But the future isn’t all grim: millennials are set to outnumber baby boomers and to become the largest adult segment across the United States. And as they grow older and accept a larger role in the economy, their wealth will grow too. In the 2020s, millennials will make financial decisions that affect the remainder of their lives. They will pay down student debt, take out their first mortgages, and begin growing retirement funds. Despite their urgent financial needs, relatively few millennials have sought help from financial advisors.
For millennials, certified financial advisors can help them effectively tackle risk and build safety nets for their short-term and long-term goals. Financial advisors can build long-lasting and mutually beneficial relationships with new millennial clients, but an entrance into this underserved market requires ample understanding of millennial habits, beliefs, and priorities. Here’s our take on how you can guide millennials to invest in a financial advisor to meet their goals.
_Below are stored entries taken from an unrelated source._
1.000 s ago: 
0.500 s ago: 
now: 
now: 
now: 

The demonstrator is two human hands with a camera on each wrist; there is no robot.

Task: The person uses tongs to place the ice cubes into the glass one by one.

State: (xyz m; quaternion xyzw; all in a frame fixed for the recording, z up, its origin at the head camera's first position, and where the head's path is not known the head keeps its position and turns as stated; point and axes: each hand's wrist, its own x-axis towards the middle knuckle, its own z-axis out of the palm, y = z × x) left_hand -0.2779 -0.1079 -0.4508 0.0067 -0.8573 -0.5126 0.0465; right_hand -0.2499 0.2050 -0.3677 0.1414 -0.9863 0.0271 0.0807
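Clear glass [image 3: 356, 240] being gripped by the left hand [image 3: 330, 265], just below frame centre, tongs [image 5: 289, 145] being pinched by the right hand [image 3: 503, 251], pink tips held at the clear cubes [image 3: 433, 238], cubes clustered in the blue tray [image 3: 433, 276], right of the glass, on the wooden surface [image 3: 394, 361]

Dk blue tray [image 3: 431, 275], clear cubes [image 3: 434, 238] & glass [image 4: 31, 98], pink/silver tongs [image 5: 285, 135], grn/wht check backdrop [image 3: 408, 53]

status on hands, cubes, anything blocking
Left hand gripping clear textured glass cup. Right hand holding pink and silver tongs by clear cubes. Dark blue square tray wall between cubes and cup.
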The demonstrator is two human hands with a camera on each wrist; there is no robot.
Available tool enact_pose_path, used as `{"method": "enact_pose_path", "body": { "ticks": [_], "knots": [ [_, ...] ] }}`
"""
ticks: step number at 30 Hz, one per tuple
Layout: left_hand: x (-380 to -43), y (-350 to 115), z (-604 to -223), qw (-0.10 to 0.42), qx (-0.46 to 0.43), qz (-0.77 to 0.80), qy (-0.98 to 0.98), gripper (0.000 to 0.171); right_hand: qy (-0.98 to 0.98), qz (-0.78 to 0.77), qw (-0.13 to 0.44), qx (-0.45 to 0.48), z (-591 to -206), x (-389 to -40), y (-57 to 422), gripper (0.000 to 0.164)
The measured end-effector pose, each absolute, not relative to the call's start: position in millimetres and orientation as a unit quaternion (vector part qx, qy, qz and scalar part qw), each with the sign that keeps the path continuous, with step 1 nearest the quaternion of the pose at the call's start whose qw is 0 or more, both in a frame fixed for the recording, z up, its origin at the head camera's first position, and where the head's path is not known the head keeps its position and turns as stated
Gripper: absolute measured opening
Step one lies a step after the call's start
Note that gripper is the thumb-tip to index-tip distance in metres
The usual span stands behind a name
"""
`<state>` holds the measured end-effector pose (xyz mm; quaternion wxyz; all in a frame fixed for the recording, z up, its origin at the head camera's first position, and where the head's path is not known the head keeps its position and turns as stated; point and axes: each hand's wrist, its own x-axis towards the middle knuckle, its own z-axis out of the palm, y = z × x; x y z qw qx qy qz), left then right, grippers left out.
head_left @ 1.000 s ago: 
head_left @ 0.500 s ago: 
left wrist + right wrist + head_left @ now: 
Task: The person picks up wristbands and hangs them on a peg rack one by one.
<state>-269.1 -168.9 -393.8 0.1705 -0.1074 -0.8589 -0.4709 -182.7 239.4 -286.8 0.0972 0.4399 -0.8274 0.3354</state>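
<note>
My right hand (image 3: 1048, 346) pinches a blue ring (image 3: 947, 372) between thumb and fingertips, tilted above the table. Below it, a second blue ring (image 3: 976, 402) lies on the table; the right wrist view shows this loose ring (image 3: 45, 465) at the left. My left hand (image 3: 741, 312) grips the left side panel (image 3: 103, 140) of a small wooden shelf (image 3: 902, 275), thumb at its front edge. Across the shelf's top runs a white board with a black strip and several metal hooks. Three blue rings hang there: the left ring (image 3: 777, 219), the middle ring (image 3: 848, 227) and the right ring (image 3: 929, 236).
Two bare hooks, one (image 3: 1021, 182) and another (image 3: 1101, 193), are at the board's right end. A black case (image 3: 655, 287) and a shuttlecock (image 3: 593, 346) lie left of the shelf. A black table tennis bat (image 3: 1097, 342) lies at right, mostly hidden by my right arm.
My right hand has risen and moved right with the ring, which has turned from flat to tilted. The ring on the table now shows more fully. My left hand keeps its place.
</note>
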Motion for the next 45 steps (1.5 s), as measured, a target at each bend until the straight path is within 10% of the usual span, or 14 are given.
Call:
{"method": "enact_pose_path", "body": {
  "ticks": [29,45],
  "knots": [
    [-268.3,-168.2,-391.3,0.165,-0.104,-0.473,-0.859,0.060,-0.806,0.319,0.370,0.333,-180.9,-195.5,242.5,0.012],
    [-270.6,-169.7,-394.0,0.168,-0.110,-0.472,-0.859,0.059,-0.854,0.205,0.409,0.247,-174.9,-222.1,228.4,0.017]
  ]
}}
When connecting with millennials, it’s important you gauge where they’re coming from and understand them first. First, know what they don’t want: As survivors of the Great Recession, they’re not looking for a salesperson pitching them incomprehensible complex financial products. They’re understandably suspicious, and many will have read about advisors pushing products against their clients’ interests.
Be up-front. Bring hidden fees into the open, clearly explain any sales commission charges, and describe any lock-in periods they may face.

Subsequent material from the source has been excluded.